Linear Mixed Model Practice
This week we practiced building linear mixed models in R. In particular, we worked with nested and crossed random effect structures.
Here is an example of crossed random effects from the \(Penicillin\) data set:
library(lme4)
## Warning: package 'lme4' was built under R version 3.6.3
## Loading required package: Matrix
dat1<-Penicillin
head(dat1)
## diameter plate sample
## 1 27 a A
## 2 23 a B
## 3 26 a C
## 4 23 a D
## 5 23 a E
## 6 21 a F
Here the response variable is the diameter of the growth of the organism. The random effects are defined by the plate and sample variables. Different plates interact with different samples, so these random effects are crossed.
Here is how to make a model for the grand mean of diameter, using crossed random effects. Note that the order of the random effects does not matter in the \(lmer()\) function for crossed effects.
gmean<-lmer(diameter~1+(1|plate)+(1|sample),data = dat1)
summary(gmean)
## Linear mixed model fit by REML ['lmerMod']
## Formula: diameter ~ 1 + (1 | plate) + (1 | sample)
## Data: dat1
##
## REML criterion at convergence: 330.9
##
## Scaled residuals:
## Min 1Q Median 3Q Max
## -2.07923 -0.67140 0.06292 0.58377 2.97959
##
## Random effects:
## Groups Name Variance Std.Dev.
## plate (Intercept) 0.7169 0.8467
## sample (Intercept) 3.7311 1.9316
## Residual 0.3024 0.5499
## Number of obs: 144, groups: plate, 24; sample, 6
##
## Fixed effects:
## Estimate Std. Error t value
## (Intercept) 22.9722 0.8086 28.41
Reading this output, we can see that the largest source of variability comes from the random intercept for sample. Its variance is \(3.7311\).
Here is an example of nested random effects from the \(eggs\) data set.
library(faraway)
## Warning: package 'faraway' was built under R version 3.6.3
dat2<-eggs
head(dat2)
## Fat Lab Technician Sample
## 1 0.62 I one G
## 2 0.55 I one G
## 3 0.34 I one H
## 4 0.24 I one H
## 5 0.80 I two G
## 6 0.68 I two G
Fat is the response, the measure of fat content in a given sample. Lab, technician, and sample are all variables that define the random effects. In particular, sample is nested in technician and technicians are nested in labs.
Here is a grand mean model for such a random effect structure.
gmean3<-lmer(Fat~(1|Lab/Technician/Sample),data=dat2)
summary(gmean3)
## Linear mixed model fit by REML ['lmerMod']
## Formula: Fat ~ (1 | Lab/Technician/Sample)
## Data: dat2
##
## REML criterion at convergence: -64.2
##
## Scaled residuals:
## Min 1Q Median 3Q Max
## -2.04098 -0.46576 0.00927 0.59713 1.54276
##
## Random effects:
## Groups Name Variance Std.Dev.
## Sample:(Technician:Lab) (Intercept) 0.003065 0.05536
## Technician:Lab (Intercept) 0.006980 0.08355
## Lab (Intercept) 0.005920 0.07694
## Residual 0.007196 0.08483
## Number of obs: 48, groups:
## Sample:(Technician:Lab), 24; Technician:Lab, 12; Lab, 6
##
## Fixed effects:
## Estimate Std. Error t value
## (Intercept) 0.38750 0.04296 9.019
Alternatively, we could create a model without the sample random intercept.

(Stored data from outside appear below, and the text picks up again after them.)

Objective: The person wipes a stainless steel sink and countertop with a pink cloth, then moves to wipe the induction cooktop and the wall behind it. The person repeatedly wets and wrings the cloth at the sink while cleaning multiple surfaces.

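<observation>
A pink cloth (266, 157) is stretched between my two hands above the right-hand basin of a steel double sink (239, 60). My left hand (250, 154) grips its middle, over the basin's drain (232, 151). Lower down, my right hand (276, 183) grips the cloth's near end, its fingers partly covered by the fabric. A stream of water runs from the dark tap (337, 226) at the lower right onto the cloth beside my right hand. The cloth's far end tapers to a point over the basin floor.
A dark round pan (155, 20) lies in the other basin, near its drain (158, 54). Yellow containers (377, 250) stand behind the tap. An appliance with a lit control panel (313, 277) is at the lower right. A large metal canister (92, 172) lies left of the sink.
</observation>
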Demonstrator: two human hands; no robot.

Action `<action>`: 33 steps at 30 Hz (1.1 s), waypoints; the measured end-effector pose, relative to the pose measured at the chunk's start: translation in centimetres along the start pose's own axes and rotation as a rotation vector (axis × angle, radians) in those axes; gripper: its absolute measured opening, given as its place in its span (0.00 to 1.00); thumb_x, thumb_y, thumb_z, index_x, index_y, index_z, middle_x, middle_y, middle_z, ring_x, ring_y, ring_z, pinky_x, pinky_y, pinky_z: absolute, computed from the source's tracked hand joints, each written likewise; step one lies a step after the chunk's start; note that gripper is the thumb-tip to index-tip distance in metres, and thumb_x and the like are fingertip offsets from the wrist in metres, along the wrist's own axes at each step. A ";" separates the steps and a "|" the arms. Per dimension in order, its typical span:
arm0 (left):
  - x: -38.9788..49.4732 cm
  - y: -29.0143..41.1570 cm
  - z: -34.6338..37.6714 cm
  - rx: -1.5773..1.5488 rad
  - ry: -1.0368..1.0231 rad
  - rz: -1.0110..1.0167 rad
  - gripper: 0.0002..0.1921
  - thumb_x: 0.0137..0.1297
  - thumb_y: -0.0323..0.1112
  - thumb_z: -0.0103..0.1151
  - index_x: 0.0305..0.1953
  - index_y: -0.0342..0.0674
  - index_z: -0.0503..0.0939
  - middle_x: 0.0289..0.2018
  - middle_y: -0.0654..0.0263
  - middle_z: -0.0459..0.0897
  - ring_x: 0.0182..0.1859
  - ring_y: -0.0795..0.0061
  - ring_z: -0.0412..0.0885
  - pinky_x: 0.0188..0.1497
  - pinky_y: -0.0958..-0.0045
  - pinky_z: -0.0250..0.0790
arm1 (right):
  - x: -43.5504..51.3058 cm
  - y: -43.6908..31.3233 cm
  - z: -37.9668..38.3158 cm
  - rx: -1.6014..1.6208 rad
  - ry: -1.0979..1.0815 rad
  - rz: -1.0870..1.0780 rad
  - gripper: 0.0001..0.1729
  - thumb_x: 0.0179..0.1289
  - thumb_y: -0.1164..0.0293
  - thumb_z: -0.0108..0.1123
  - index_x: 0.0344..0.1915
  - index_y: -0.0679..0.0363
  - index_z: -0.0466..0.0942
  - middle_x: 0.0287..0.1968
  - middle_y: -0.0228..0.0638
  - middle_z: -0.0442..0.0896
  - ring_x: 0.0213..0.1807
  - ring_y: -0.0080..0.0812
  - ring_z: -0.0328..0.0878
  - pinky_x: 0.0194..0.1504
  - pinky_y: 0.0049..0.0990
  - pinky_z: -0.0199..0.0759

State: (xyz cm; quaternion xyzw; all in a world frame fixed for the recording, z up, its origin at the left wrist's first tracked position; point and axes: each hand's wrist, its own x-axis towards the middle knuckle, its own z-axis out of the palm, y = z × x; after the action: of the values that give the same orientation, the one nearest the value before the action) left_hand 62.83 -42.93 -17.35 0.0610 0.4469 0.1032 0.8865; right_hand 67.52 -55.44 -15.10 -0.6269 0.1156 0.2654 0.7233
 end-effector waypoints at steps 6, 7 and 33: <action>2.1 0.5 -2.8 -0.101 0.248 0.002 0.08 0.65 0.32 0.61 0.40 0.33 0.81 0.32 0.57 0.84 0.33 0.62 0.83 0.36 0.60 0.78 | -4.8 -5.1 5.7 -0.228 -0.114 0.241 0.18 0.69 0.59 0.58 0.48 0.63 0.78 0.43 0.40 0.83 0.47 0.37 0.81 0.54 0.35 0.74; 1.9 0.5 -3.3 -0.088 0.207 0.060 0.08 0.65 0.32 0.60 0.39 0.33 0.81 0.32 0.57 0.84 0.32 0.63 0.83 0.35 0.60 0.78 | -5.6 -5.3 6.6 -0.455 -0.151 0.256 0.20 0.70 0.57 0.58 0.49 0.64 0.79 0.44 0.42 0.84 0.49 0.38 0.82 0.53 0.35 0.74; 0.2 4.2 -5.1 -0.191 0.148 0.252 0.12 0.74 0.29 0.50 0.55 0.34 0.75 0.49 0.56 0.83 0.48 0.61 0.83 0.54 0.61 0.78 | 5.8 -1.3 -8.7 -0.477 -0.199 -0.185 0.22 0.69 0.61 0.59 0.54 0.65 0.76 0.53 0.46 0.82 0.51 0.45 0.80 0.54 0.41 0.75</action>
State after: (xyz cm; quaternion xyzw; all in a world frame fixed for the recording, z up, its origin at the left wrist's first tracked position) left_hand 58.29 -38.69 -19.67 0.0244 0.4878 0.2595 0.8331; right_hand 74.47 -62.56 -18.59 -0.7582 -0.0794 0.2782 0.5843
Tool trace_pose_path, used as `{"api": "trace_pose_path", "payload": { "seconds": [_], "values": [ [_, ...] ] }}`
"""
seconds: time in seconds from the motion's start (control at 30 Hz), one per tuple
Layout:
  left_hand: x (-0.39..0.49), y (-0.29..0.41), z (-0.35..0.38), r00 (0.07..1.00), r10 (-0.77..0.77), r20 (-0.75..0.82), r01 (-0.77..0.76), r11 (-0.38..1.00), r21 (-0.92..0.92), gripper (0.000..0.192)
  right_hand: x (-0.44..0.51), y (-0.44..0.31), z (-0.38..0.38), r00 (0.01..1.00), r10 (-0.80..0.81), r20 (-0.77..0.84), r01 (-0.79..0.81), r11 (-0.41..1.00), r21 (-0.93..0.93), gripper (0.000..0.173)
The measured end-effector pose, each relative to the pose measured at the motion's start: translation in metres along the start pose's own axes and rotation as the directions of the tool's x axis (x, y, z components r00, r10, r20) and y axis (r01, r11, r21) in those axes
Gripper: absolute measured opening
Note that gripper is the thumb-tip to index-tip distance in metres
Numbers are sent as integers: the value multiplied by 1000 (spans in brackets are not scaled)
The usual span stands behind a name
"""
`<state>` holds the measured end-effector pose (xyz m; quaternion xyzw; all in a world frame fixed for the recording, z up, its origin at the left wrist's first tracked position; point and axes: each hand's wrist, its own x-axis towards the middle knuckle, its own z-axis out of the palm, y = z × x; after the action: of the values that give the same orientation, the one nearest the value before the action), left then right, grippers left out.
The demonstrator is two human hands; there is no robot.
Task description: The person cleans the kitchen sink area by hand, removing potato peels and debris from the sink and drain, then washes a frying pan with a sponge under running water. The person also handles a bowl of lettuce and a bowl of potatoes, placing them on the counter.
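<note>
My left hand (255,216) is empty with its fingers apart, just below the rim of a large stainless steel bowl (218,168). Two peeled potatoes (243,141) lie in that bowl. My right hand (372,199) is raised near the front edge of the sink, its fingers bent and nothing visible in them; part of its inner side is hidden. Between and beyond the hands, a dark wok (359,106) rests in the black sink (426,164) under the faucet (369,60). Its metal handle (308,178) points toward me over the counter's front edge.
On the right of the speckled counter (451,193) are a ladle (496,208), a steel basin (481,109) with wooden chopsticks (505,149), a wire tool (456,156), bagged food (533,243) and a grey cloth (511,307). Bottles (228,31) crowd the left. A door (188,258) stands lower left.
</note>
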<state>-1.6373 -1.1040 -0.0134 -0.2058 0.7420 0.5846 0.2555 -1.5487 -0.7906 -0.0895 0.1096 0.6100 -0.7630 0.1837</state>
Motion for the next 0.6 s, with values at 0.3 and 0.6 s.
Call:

gmean4<-lmer(Fat~(1|Lab/Technician),data=dat2)
summary(gmean4)
## Linear mixed model fit by REML ['lmerMod']
## Formula: Fat ~ (1 | Lab/Technician)
## Data: dat2
##
## REML criterion at convergence: -62.6
##
## Scaled residuals:
## Min 1Q Median 3Q Max
## -2.17799 -0.42424 0.08043 0.67361 1.77544
##
## Random effects:
## Groups Name Variance Std.Dev.
## Technician:Lab (Intercept) 0.008002 0.08945
## Lab (Intercept) 0.005920 0.07694
## Residual 0.009239 0.09612
## Number of obs: 48, groups: Technician:Lab, 12; Lab, 6
##
## Fixed effects:
## Estimate Std. Error t value
## (Intercept) 0.38750 0.04296 9.019
The R-code syntax for nested random effects could have also been written as:
\[gmean4<-lmer(Fat\thicksim{}(1|Lab)+(1|Lab:Technician),data=dat2) \]
These two lines of code would have given the same model.
Note how the grand mean estimate stays the same for these two models at .3875. The variance of the lab random effect stays the same as well. The technician random intercept variance increases from 0.006980 to 0.008002 when we remove the sample random intercept. This makes sense since the sample is nested within the technician. Thus when sample is removed, its variability is now absorbed into the variability of the technicians.